Hacker News new | ask | show | jobs
by Apfel 636 days ago
Is this true in a marginal cost sense? I was under the impression most of the environmental impact occurred during the training stage, and that it was significantly less costly post training?
3 comments

You could argue that this is no longer the case once the model is done; the cost per request will go down over time, as the set amount of power and coolant pumped through data centres gets divided over more people.

However, AI companies can't afford to stand still. They have to keep training or they risk being made irrelevant by whatever AI company comes next.

Furthermore, a non-significant amount of energy and cooling is being used for generating responses as well. It's plainly obvious when you run even the very modest AI models at home how much power these things take.

The paper[1] mentions the statistics used to calculate these numbers. It has a separate column for inference, with numbers ranging from 10mL to 50mL of water per inference depending on the data centre sampled.

The numbers seem bad, but the authors also call out that more transparency is needed. With all the bad rep out there from independent estimations and no AI companies giving detailed environmental impact data, I have to assume the real cost is worse than estimated, or companies would've tried to greenwash themselves already.

[1] https://arxiv.org/pdf/2304.03271

> It's plainly obvious when you run even the very modest AI models at home how much power these things take.

Really good point to put this into perspective. I tried models locally and my gpu was running red hot. Granted, I think the server boards like H100 are more optimized for the AI workloads so they run more efficiently than consumer gpus, but I don't believe they are more than 1 magnitude more efficient.
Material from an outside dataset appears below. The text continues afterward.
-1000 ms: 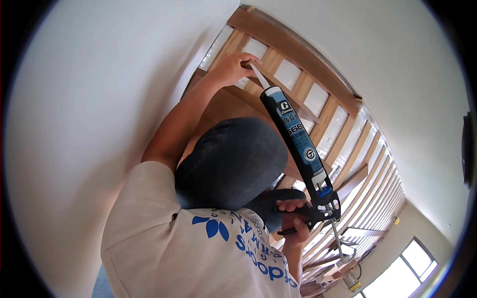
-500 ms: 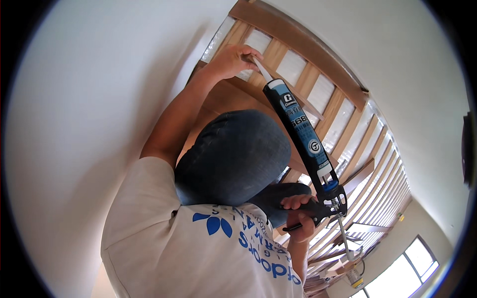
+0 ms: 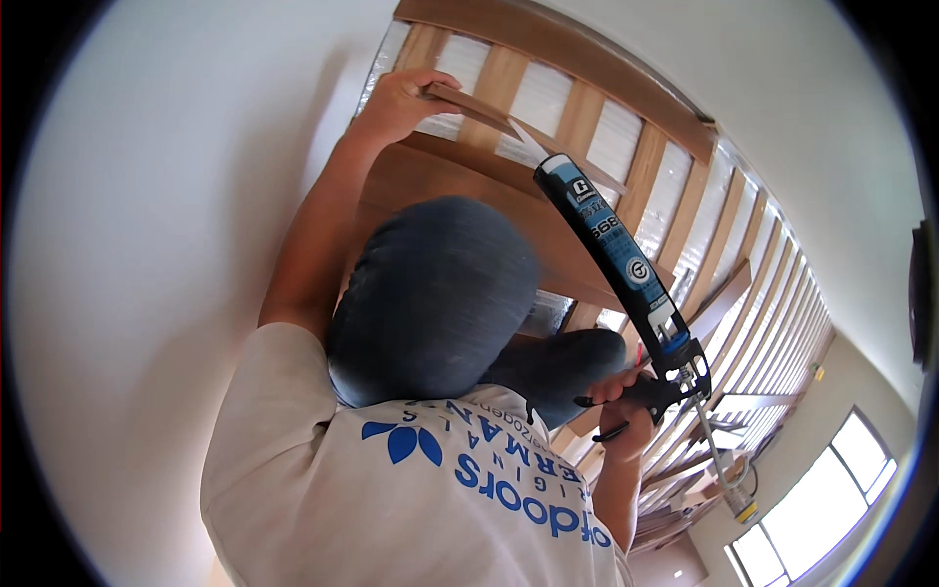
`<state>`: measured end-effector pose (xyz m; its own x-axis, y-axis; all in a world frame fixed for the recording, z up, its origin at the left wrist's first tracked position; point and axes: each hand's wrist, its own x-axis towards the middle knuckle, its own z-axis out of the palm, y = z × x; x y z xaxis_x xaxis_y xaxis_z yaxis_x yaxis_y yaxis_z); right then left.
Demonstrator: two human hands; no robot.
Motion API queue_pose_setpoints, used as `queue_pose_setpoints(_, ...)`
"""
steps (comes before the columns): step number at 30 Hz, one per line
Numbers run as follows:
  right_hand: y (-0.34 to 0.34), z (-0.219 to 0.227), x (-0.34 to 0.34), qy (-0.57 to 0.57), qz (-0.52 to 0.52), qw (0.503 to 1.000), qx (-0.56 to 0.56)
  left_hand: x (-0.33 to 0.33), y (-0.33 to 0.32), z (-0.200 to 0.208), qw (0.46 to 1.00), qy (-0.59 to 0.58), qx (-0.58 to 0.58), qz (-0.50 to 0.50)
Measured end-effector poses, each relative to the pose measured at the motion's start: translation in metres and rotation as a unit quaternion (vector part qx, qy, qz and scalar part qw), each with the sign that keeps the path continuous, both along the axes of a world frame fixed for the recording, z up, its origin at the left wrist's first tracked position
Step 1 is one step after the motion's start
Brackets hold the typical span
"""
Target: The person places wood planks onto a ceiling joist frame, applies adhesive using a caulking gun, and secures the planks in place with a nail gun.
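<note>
While the left grip [image 3: 399,104] pinches a strip [image 3: 477,109] at eleven o'clock, the right grip [image 3: 630,424] wraps a caulk gun [image 3: 599,256] at four.

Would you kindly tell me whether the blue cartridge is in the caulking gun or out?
In: the blue cartridge sits inside the caulking gun's black frame, its white nozzle protruding from the front.

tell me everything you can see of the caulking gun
The caulking gun has a black frame and carries a cartridge with a blue and black label. A tapered white nozzle points toward the upper left; its tip overlaps a thin brown wooden strip in view, but contact is unclear. A bent metallic-looking rod sticks out behind. It slants across the picture, the right hand gripping its black handle.
</note>
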<state>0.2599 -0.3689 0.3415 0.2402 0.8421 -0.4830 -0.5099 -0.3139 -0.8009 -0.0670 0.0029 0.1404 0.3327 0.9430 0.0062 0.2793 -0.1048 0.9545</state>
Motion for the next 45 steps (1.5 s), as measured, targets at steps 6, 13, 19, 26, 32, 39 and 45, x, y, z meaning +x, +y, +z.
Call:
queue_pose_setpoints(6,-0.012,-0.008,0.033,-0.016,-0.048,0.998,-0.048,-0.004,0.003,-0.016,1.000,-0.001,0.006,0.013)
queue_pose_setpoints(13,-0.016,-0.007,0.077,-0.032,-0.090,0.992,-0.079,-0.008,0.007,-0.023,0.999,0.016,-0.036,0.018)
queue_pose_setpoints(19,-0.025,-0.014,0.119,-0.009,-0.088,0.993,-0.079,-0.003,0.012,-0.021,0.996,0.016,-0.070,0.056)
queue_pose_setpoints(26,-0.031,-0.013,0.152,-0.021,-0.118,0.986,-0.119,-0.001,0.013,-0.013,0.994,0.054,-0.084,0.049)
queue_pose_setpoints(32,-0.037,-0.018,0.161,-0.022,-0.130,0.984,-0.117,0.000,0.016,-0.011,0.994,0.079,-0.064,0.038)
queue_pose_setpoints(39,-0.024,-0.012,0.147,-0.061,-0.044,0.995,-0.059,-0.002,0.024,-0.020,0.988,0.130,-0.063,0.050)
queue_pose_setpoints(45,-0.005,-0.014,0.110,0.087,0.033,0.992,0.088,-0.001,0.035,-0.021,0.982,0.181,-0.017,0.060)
Another corollary is that AI companies don’t train one model at a time. Typical engineers will have maybe 5-10 models training at once. Large hyperparameter grid searches might have hundreds or thousands. Most of these will turn out to be duds. Only one model gets released, and that one’s energy efficiency is what’s reported.
Trend is towards more inference compute (o1), so the post training costs will increase as they will scale that too.
Llama 403b takes OOM a kilowatt minute to respond on our local gpu server, or about 10 grams of C02 per email. Last I checked, add another 20 grams of amortized manufacturing emissions. A typical commute is OOM 5-10 kg of CO2.

this article is alarmist bullshit. (for entirely unrelated reasons openai delenda est)

So you can double your commute‘s environmental impact by using llama 1000x per day?

That sounds pretty bad still, no?

A thousand times? I’d have a hard time typing out that many queries in 8 hours. Even 100 seems like a stretch for someone who uses it within something like cursor.
More and more environments offer LLM aid without having you explicitly typing in a query. E.g. trigger inference whenever static analysis fails (e.g. on a compile error). Or trigger an LLM aided auto-complete with Ctrl-Space. I don't think it'll be particularly unusual to reach 1000 queries in a working day that way.
Coding models these days use an inference every time you stop typing. Let’s say it’s 0.1 inference oer keystroke. If you keep VSCode open all day, I could believe it’s a significant energy draw.

Google now uses several inferences per Google search.

The average user’s #inferences-per-day is going to skyrocket.

My point is that it’s understandable to consider AI a significant contributor to the average professional’s energy budget. It’s not an insult to point this out.